The next morning his friends searched for him through the villa and on the mountain. They too came up to the crater, and there they found by the crater’s mouth Empedokles’ sandal. They understood that Empedokles had sought death in the crater in order to be counted among the immortals.
He would have succeeded had not the mountain cast up his shoe.
But on account of that story Empedokles’ name has never been forgotten, and many have wondered where his villa could have been situated. Antiquaries and treasure-seekers have looked for it; for the villa of the wonderful Empedokles was naturally filled with marble statues, bronzes, and mosaics.
Donna Micaela’s father, Cavaliere Palmeri, had set his heart on solving the problem of the villa. Every morning he mounted his pony, Domenico, and rode away to search for it. He was armed as an investigator, with a scraper in his belt, a spade at his side, and a big knapsack on his back.

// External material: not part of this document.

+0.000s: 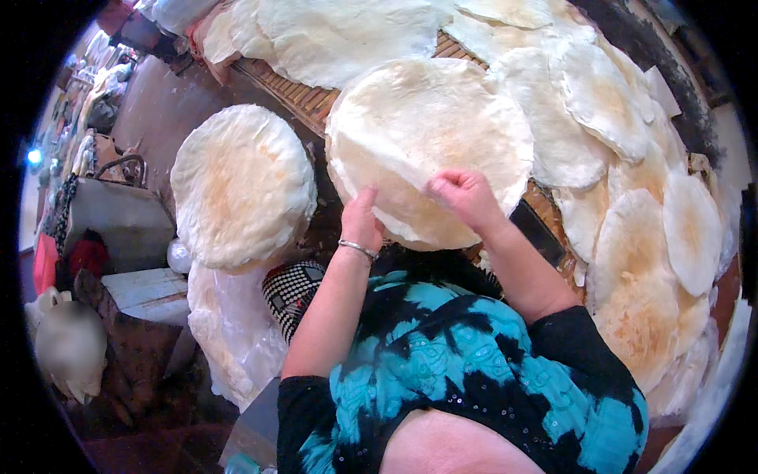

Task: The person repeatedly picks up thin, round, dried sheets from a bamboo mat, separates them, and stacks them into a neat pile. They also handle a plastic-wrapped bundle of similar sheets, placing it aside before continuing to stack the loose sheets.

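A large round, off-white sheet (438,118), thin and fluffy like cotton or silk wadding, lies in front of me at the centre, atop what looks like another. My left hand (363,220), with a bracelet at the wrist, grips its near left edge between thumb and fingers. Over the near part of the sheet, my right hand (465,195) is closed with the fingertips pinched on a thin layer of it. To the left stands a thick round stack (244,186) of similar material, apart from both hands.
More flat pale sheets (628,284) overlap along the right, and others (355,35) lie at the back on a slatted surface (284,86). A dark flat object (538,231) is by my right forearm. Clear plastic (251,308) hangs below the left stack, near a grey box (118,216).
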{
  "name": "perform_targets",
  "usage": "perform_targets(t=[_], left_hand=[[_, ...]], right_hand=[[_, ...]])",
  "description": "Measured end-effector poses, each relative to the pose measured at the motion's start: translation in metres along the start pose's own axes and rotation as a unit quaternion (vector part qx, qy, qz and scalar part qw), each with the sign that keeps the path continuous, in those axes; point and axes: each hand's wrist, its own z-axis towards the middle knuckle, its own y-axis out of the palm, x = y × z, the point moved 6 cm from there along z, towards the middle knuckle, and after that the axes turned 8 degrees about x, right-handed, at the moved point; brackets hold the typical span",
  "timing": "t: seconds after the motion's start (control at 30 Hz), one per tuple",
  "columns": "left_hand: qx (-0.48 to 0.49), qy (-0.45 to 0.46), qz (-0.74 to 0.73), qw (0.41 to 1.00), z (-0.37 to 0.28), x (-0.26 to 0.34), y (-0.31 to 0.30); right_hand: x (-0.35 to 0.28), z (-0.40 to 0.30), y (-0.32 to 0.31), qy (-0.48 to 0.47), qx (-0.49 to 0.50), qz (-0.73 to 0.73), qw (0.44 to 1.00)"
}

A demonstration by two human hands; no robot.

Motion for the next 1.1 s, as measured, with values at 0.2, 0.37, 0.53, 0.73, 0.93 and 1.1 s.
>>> perform_targets(t=[0.2, 0.37, 0.53, 0.73, 0.93, 1.1], left_hand=[[-0.003, -0.003, -0.003, 1.0, 0.014, -0.011, -0.025], [0.012, 0.0, -0.009, 1.0, 0.014, -0.01, -0.027], [0.011, 0.03, 0.033, 0.999, 0.007, 0.008, -0.013], [-0.047, 0.107, 0.071, 0.991, 0.021, 0.031, -0.008], [-0.094, 0.306, 0.238, 0.917, -0.002, 0.05, 0.028], [0.013, 0.19, 0.174, 0.966, 0.021, 0.041, -0.003]], right_hand=[[-0.016, 0.037, -0.106, 0.043, 0.087, 0.269, 0.958], [-0.073, 0.039, -0.169, 0.009, 0.095, 0.122, 0.988], [-0.077, 0.036, -0.131, 0.005, 0.023, -0.052, 0.998], [-0.066, 0.048, 0.0, -0.105, -0.106, -0.225, 0.963], [-0.098, 0.059, 0.081, -0.175, -0.125, -0.485, 0.848], [-0.072, 0.101, 0.048, -0.159, -0.145, -0.438, 0.873]])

Every evening, when Cavaliere Palmeri came home, he told Donna Micaela about Domenico. During the years that they had ridden about on Etna, Domenico had become an antiquary. Domenico turned from the road as soon as he caught sight of a ruin. He stamped on the ground in places where excavations should be made. He snorted scornfully and turned away his head if any one showed him a counterfeit piece of old money.
Donna Micaela listened with great patience and interest. She was sure that in case that villa finally did let itself be found Domenico would get all the glory of the discovery.
Cavaliere Palmeri never asked his daughter aboutherundertaking. He never showed any interest in the railway. It seemed almost as if he were ignorant that she was working for it.
It was not singular however; he never showed interest in anything that concerned his daughter.
One day, as they both sat at the dining-table, Donna Micaela all at once began to talk of the railway.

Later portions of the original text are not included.